* **Exercise requirements**: Please count every line of the following material that holds "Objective" and give the total alone.

* **Source information**:
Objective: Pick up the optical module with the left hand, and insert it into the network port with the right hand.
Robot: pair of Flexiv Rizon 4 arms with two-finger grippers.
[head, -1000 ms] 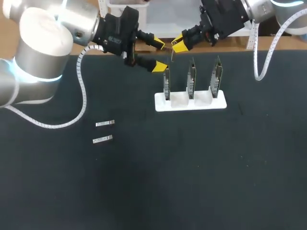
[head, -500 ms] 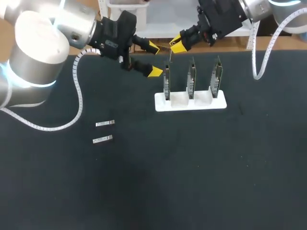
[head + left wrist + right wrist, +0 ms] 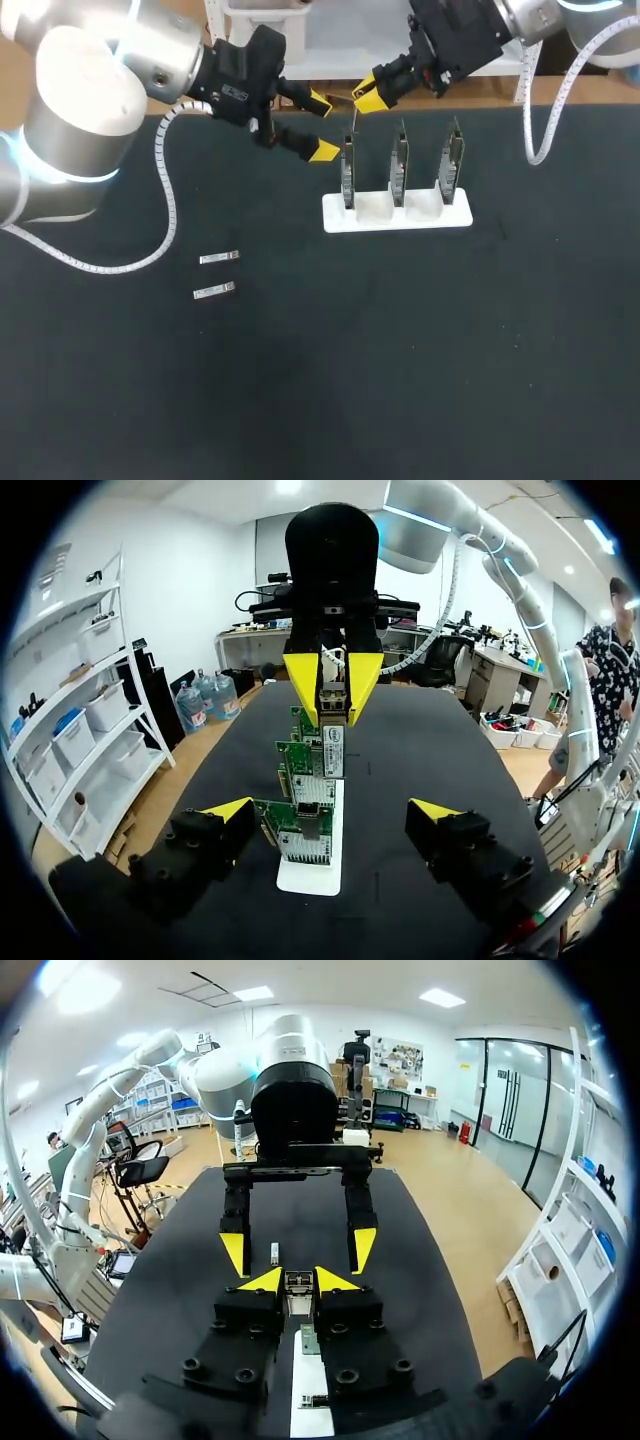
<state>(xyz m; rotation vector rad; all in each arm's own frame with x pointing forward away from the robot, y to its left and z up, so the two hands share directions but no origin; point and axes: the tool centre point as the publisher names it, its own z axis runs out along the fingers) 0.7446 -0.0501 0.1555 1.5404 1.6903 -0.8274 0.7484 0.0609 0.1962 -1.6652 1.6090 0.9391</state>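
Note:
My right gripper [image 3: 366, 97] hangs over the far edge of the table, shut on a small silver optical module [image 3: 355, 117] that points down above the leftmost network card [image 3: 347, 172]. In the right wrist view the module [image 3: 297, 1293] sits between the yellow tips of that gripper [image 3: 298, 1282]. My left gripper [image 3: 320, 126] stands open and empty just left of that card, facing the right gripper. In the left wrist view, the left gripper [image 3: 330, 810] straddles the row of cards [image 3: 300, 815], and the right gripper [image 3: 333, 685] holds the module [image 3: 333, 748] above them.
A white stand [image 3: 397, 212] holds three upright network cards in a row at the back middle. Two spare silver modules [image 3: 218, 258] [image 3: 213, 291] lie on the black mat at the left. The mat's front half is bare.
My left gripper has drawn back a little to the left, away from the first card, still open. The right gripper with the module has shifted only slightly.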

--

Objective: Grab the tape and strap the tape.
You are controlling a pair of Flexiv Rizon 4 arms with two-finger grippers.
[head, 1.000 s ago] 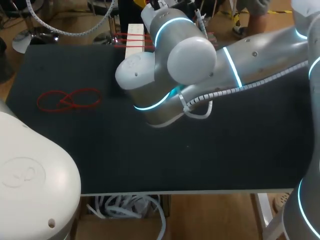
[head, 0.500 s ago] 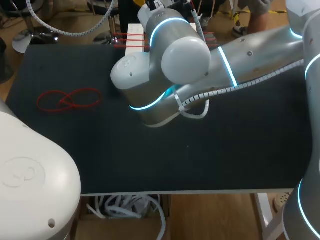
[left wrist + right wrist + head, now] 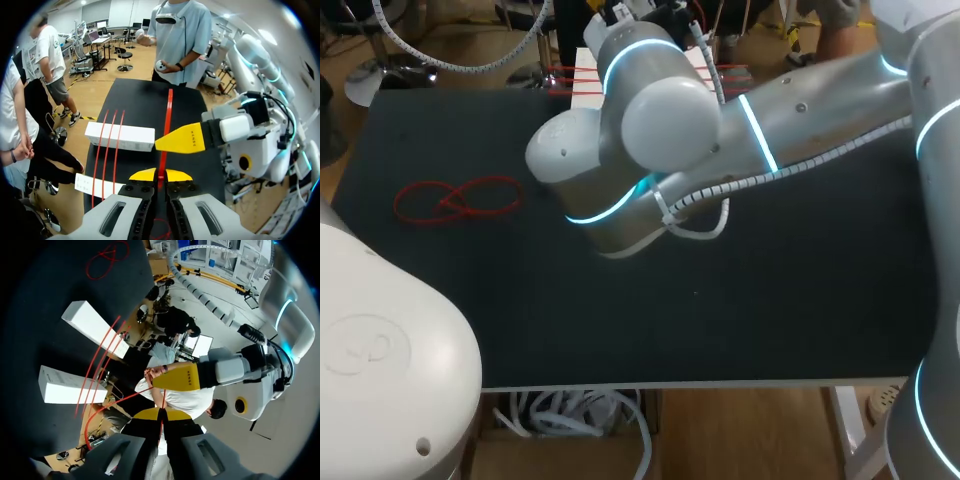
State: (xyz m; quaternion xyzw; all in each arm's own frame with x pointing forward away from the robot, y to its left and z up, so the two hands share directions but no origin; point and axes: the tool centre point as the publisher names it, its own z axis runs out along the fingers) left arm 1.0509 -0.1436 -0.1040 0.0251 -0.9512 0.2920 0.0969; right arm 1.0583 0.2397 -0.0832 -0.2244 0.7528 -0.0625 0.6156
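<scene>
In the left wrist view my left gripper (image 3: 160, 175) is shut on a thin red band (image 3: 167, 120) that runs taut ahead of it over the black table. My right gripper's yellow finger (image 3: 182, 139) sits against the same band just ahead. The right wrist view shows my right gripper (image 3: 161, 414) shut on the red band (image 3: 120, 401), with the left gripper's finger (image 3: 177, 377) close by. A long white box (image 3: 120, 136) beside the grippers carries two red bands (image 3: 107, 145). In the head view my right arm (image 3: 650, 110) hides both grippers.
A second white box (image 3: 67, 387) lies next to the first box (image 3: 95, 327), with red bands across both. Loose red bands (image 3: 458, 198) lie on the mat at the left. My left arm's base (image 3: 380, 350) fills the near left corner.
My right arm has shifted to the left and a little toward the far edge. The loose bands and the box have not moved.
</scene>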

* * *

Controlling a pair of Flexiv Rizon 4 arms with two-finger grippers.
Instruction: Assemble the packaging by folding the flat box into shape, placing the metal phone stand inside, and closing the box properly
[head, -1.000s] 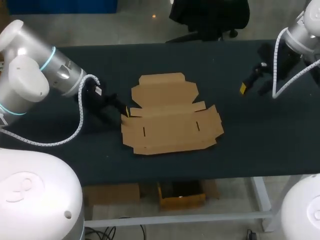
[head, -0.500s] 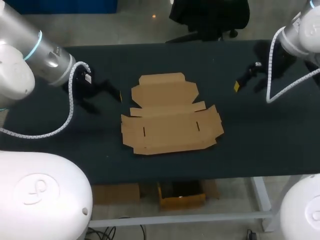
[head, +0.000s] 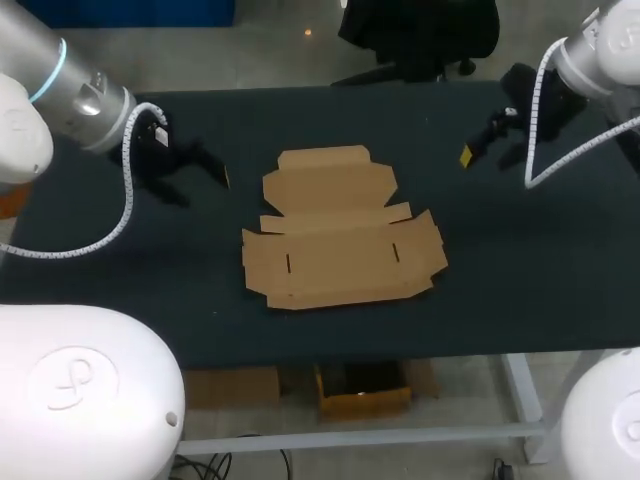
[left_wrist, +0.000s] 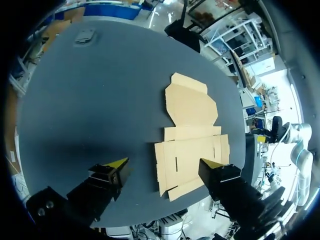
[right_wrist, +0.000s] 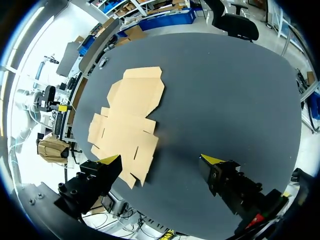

* **Result of the task**: 2